The episode of Care Bears that I watched, called “Birthday Bear’s Blues,” took place on Birthday Bear’s birthday. The Care Bears are celebrating after scaring off the villain No Heart. Thinking the other Care Bears forgot his birthday, Birthday Bear goes to Earth to cheer up a rich little boy, Charles, because nobody has come to his birthday party. Meanwhile, No Heart is plotting revenge. He tricks the Care Bears into going to Charles’s estate and bewitches a maze with thorns and no way out. The Care Bears are tricked into the maze and trapped. Birthday Bear and Charles watch from outside the maze and seek out Charles’s classmates for help. No Heart begins to track The Care Bears inside the maze. He almost catches Gentle Heart, but the Care Bears team up and “scare” No Heart, sending their beams to find him. Evil is defeated, and Charles learns that you can’t buy friends.

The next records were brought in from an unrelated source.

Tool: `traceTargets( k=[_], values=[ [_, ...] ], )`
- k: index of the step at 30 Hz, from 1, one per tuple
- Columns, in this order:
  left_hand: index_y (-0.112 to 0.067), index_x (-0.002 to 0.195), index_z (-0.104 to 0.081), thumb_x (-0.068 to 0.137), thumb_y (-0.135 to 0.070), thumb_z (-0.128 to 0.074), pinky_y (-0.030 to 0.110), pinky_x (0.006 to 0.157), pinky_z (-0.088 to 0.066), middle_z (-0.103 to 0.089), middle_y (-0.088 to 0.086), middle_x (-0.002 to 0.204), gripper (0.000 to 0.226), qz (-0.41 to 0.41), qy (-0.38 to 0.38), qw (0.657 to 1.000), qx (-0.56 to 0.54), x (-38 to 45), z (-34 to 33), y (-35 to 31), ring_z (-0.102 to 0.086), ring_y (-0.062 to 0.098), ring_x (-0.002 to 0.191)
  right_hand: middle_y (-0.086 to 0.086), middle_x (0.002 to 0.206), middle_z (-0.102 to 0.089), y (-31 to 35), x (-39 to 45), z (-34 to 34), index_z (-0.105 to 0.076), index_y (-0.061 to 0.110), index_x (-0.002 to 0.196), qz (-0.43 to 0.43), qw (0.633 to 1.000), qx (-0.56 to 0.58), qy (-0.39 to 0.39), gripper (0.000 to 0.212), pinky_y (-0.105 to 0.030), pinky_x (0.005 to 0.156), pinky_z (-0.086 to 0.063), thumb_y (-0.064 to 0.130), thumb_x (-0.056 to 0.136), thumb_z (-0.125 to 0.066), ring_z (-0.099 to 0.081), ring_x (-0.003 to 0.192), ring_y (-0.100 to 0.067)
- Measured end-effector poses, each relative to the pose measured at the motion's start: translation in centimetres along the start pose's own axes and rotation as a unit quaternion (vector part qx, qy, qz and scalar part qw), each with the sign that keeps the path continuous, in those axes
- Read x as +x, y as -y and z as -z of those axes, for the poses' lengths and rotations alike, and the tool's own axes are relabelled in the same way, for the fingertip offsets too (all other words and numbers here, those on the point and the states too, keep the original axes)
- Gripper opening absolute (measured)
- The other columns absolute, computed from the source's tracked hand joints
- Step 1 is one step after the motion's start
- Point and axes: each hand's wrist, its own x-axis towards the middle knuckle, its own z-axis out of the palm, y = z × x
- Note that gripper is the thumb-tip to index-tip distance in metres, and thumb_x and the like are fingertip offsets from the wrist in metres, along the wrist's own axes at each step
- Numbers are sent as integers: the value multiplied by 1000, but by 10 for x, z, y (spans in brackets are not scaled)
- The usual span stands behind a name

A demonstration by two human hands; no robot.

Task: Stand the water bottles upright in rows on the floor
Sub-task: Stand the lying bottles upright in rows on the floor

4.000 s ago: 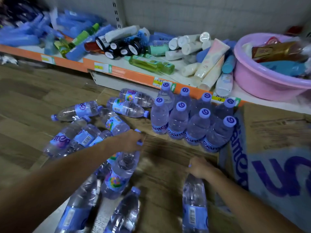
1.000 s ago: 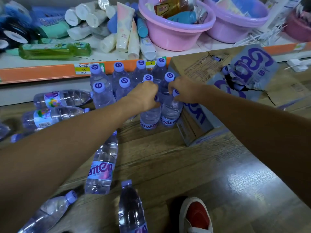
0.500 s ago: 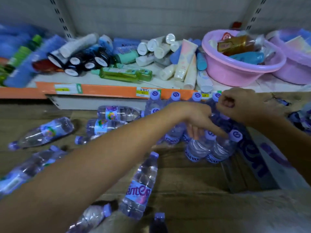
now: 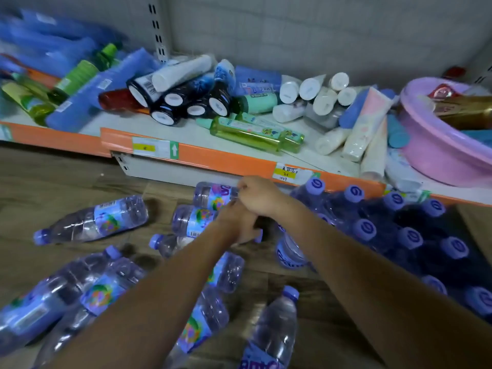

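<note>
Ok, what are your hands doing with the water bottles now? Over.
Left hand and right hand both on lying clear plastic bottles below the orange-edged shelf. Upright purple-capped bottles in rows at right. Many more lying on the floor.

This is a shop aisle. A low retail shelf (image 4: 239, 162) with an orange front strip carries price labels (image 4: 286, 173), slotted uprights (image 4: 159, 27) run up the far wall, and toiletry tubes (image 4: 354, 139) and bottles lie piled on it beside a pink basin (image 4: 436, 158).
</note>
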Motion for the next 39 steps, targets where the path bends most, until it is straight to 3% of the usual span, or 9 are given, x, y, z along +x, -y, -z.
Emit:
traceTargets(
  k=[2,5,12,15,19,23,27,32,39],
  values=[
    [-12,137,-37,87,-31,-49,46,114,-21,-38,10,147,55,-16,34,992,118,9,-19,0,-30,33,137,-23,110,-60,-5,27,-20,-52,4,75,-76,997,-20,19,19,-30,81,-41,7,91,-43,-52,111,-36],
    [-14,146,-18,91,-40,-44,53,117,2,-16,5,157,66,-32,67,974,214,18,-39,8,-6,29,146,-24,137,-43,-18,52,-36,-48,0,122,-125,984,-123,32,32,-40,106,-30,18,96,-40,-38,129,-37],
    [-14,120,-55,81,-29,-57,45,103,-29,-51,11,132,42,-73,-13,985,157,2,-40,24,-32,30,128,-18,139,-39,-47,75,-59,-36,1,133,-197,953,-227,41,54,-41,103,-36,23,86,-51,-38,130,-36],
    [-22,113,-60,78,-44,-61,39,98,-36,-59,7,120,42,-123,-34,988,92,-13,-6,48,-42,28,120,-19,129,-54,-48,67,-62,-51,5,123,-145,956,-246,65,40,-42,99,-43,13,85,-53,-51,121,-35],
    [-19,86,-68,65,-43,-72,29,80,-47,-68,2,85,32,-105,-116,975,-156,-39,44,91,-58,22,85,-11,77,-73,-35,51,-54,-64,1,94,-95,945,-264,168,24,-35,87,-54,17,78,-68,-65,86,-28],
    [-15,80,-70,68,-35,-78,24,69,-41,-69,11,79,24,40,-218,904,-366,-52,69,116,-53,14,73,-17,126,-56,2,25,-11,-48,3,122,22,949,-306,67,45,-32,80,-43,28,87,-61,-56,112,-34],
    [-2,77,-64,71,-43,-73,33,63,-40,-64,16,76,42,83,-265,934,-223,-39,74,99,-57,25,73,-15,118,-52,28,15,41,-50,17,126,153,884,-442,-4,39,-30,64,-36,14,87,-56,-54,110,-37],
    [-12,81,-46,76,-47,-66,29,65,-29,-53,14,88,41,113,-292,938,-148,-26,65,75,-53,30,87,-15,114,-40,9,4,41,-45,25,134,179,844,-500,81,50,-39,80,-47,6,87,-49,-51,107,-38],
    [-16,110,-53,81,-26,-65,29,42,-51,-39,9,98,33,-35,-46,994,-94,-29,87,54,-56,32,76,-10,89,-35,-17,-6,34,-37,13,130,119,894,-412,130,48,-41,75,-42,7,84,-52,-53,93,-38]
  ],
)
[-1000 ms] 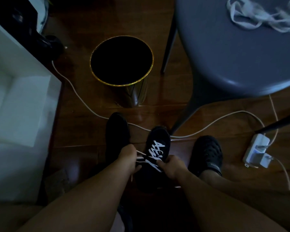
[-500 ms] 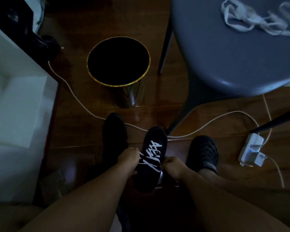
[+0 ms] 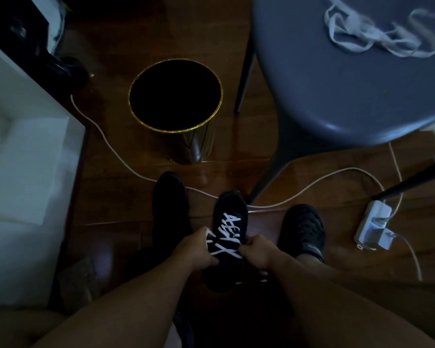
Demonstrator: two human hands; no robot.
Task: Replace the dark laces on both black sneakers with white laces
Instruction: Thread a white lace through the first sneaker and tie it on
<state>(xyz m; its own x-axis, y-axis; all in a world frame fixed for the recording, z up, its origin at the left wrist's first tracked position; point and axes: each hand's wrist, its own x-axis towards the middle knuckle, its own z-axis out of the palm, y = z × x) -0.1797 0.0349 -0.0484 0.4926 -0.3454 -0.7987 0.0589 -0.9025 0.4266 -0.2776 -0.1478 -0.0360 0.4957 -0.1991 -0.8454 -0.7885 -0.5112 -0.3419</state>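
White lace (image 3: 227,234) crisscrosses the tongue of the black sneaker (image 3: 227,222) that we see standing on the dark wooden floor (image 3: 116,197), toe pointing away from us. Our left hand (image 3: 195,247) curls around the lace end on the shoe's left side, and our right hand (image 3: 258,251) pinches the lace on the right side, both hands pressed against the upper near the ankle opening. Just to the left stands the second black sneaker (image 3: 170,209); we cannot tell in the dim light what laces it carries. To the right, a foot in a black perforated clog (image 3: 303,228) rests on the floor. A loose heap of white laces (image 3: 379,36) lies on the grey round desk (image 3: 337,84) at the upper right, well apart from the shoes. A black bin with a gold rim (image 3: 176,96) stands beyond the sneakers. A white cable (image 3: 126,164) runs across the floor behind the toes toward a white power strip (image 3: 373,228) on the right. A white cabinet (image 3: 23,172) fills the left edge.
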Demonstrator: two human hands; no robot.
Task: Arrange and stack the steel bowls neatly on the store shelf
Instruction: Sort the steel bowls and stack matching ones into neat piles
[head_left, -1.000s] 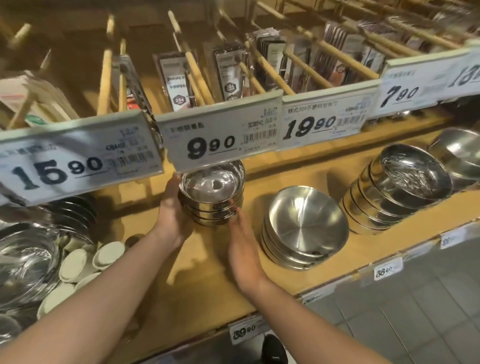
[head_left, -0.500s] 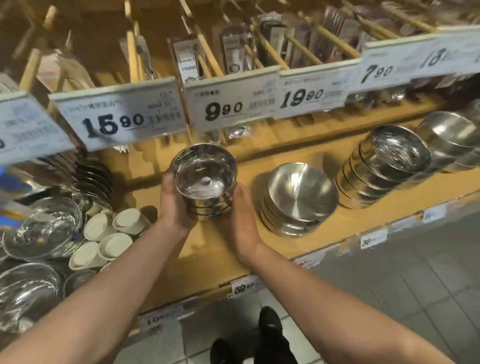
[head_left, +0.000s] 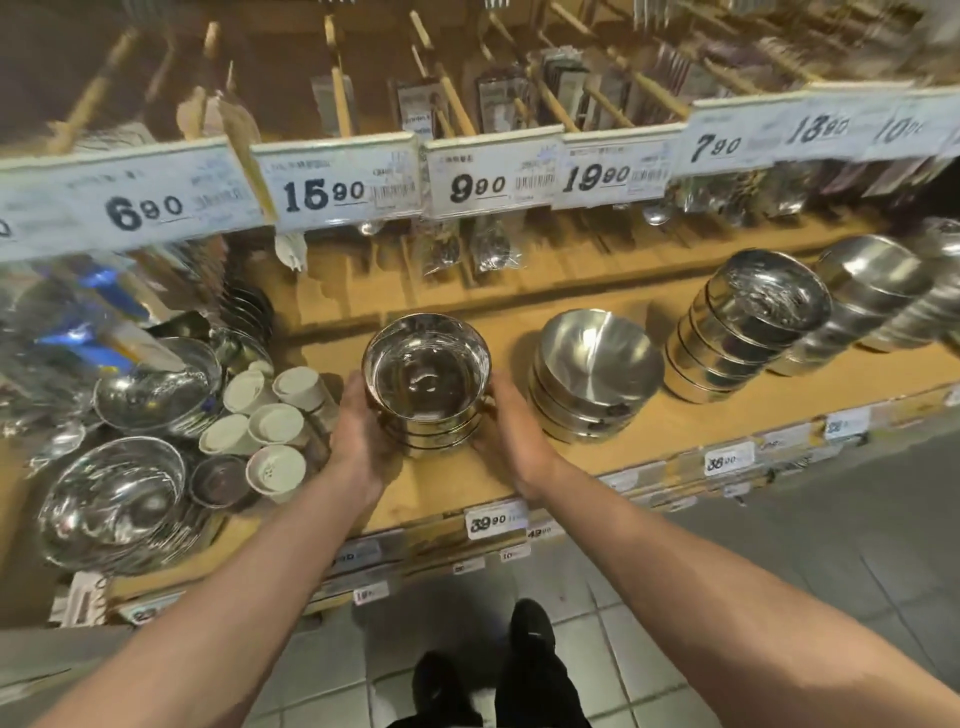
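The small bowl stack is cupped between both palms: left hand at 9 o'clock, right hand at 3 (equally near), on the wooden shelf, axis upright, wider stack just beside.

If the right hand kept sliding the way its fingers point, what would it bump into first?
The right hand already presses the stack of small steel bowls it holds. Its fingers point up and left, into that stack, so probably the bowls.
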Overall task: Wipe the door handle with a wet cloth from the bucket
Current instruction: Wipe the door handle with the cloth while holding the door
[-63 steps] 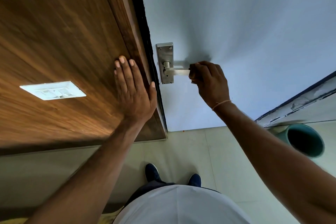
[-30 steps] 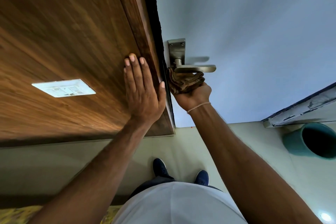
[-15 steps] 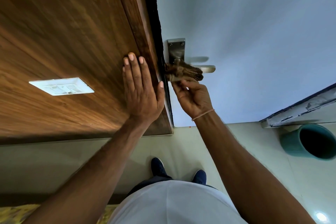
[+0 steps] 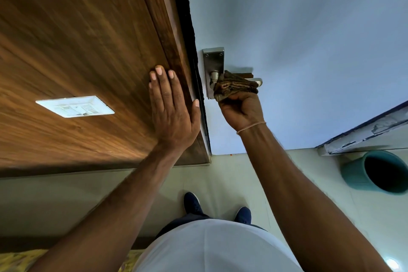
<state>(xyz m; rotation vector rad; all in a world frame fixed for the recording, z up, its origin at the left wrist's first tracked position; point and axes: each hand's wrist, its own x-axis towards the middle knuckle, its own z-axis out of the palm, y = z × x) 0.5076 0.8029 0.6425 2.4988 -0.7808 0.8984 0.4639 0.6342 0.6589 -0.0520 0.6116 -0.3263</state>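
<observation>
The right hand (image 4: pixel 241 109) is clenched on a brown striped cloth (image 4: pixel 236 86) wrapped over the silver metal lever door handle (image 4: pixel 258 82). The left hand (image 4: pixel 173 110) lies flat, fingers spread, on the wooden wall panel (image 4: pixel 84 40). The lever's long axis points right.

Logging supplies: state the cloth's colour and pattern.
Brown cloth with darker stripes, seen in the head view.

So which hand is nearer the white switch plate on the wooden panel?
Left. The left hand lies flat on the wooden panel, just right of the white switch plate. The right hand is farther right, holding a brown cloth against the metal door handle.
</observation>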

I think this episode of Care Bears refutes Cross’s argument in “Spinning Out of Control.” He argues that 80s kids TV was removed from the “real world,” but this episode deals directly with a topics relevant to kids, friendship and that money doesn’t buy friends. The episode does have a clear moral lesson, even though it is hidden within a world of fantasy.
Cross argued that toys for “no longer needed to conform to the simplest laws of nature” (p. 302). While he sees this as a bad thing, I think personification is a big part of how kids play naturally. Stuffed animals have voices and personalities to kids, so talking bears on television isn’t much of a stretch for them.
However, there are some aspects of this episode that support Cross’s position. The world of Care Bears is obviously very separate from the real world, but the parts of the show that are trying to depict the real world are unrealistic. The villain is “reduced to the killjoy, often pitiful figure whose opposition to the happiness of a colorful world came only from ignorance or fear of caring” (p. 300). “Evil” in the world of the Care Bears has no relation to evil in the world of today. Additionally, there are no adults. Charles’s own parents don’t come to his birthday party. His classmates are off by themselves flying kites. When the Care Bears are trapped in the maze, Charles doesn’t turn to his parents. They just aren’t there.
The world of the Care Bears is removed from the real world, but the lesson in this episode was clear and not distorted beyond something kids can translate the the real world.